# A few cool pics from the last few weeks



## STEVO (Sep 13, 2007)

Cool Picture









Moosehorn lake









South eastern Idaho









Deer swimming across Flaming Gorge









Wood carving up South Willow canyon









Mt Baldy









The gorge









More of the gorge


----------



## Wdycle (Sep 11, 2007)

Thanks for sharing.... Where is South Willow Canyon? :?


----------



## STEVO (Sep 13, 2007)

Wdycle said:


> Thanks for sharing.... Where is South Willow Canyon? :?


Its just south of Grantsville, just past Granstville reservoir. Mabey its just Willow Canyon. The carving is just in front of somebodys property. Im sure quite a few people on here have seen it before. There is alot of people that use the area. I just went there for the first time last year, & went back a few weeks ago & took some pics of the place


----------



## James (Oct 7, 2007)

You have some awesome shots there. Thanks for posting them.


----------



## LOAH (Sep 29, 2007)

I likes.

The first one is great, IMO. And I love the wood carving. Kinda creepy.
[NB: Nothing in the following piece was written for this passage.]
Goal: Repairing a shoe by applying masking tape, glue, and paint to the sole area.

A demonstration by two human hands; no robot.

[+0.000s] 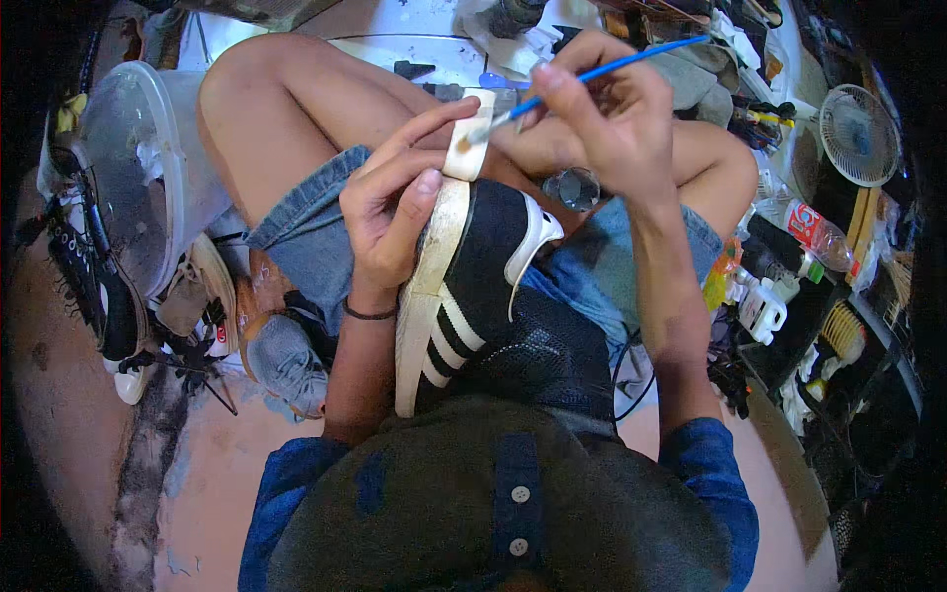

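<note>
A black sneaker with white side stripes lies on its side in my lap, its off-white sole edge toward the left. At its far end a cream-white strip stands out, with a brownish smear on it; whether it is joined to the sole I cannot tell. My left hand closes around the sole edge, thumb on the sole and fingertips along the strip. Pinched in my right hand is a thin blue-handled brush. Its blurred bristle end is at the strip's face.
A clear glass stands between my legs. To the left are a large translucent tub, a grey shoe and a black shoe. At right lie a plastic bottle, a white bottle, a scrub brush and a round fan grille.
</note>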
...Plus, I have to thank you:

The Gorge pics got my wife's attention and now she's asking me all sorts of questions about it. The best part is, I don't know anything about it and told her the only way to find out is to go there. She wants to go next year.


----------



## wapiti67 (Oct 2, 2007)

If you've never been up South Willow Canyon, you have missed out on some wonderful scenery, animal life and a great hike.


----------



## STEVO (Sep 13, 2007)

Thanks guys and gals. Yea, I like that first one too. Its kinda creapy. I have a pic of that that is blown up to about 24x26 & it looks pretty cool on the wall.

LOAH, get her out there. That entire area is AWESOME. Its kind of a bummer if you dont have a boat, but there are still some really nice walk in areas to go to. This last time were were there we had a boat. We each caught about 200 small mouth(mostly dinks) Tons of kokane, a few lakers & some nice rainbow The green river below Flaming gorge is a must if you go there. Go down to Little Hole and walk up towards the dam, or from the dam walk down towards little hole. Its about 7 miles from one to the other , so depending on how much you want to hike you could make it in a day fishing along the way. Also, take a tour of the Dam if its open. Its kinda boring but its worth it just to see the HUGE fish below the dam in the river. Gives you hope that a few might go downstream a couple hundred yards to where you can fish!! Here is some pics of the area around little hole.









Back in July
I guess I dont have my newest pics on my computer , here some from last winter when we went for the day.








same pic as above, but in Feburary

































A picture of the Flaming Gorge before we went out ice fishing. When we came back it had snowed about 8 inches in about 3 hours :x (Kinda sucks when you walked out there a coule miles  )









This is probrably my favorite. A few of you probrably know where this is. 

I have been up to South Willow canyon about 10 times since Last year. Its a Awesome hike when you get to the top like you said.


----------



## dkhntrdstn (Sep 7, 2007)

stevo awsome pic there man. thanks for sharing them with us.


----------



## LOAH (Sep 29, 2007)

SOLD! 8)


----------



## JAT83 (Sep 9, 2007)

Nice Pics, I enjoyed them as always! Keep 'em coming!


----------



## FROGGER (Oct 1, 2007)

Great pictures all around, thank you for sharing


----------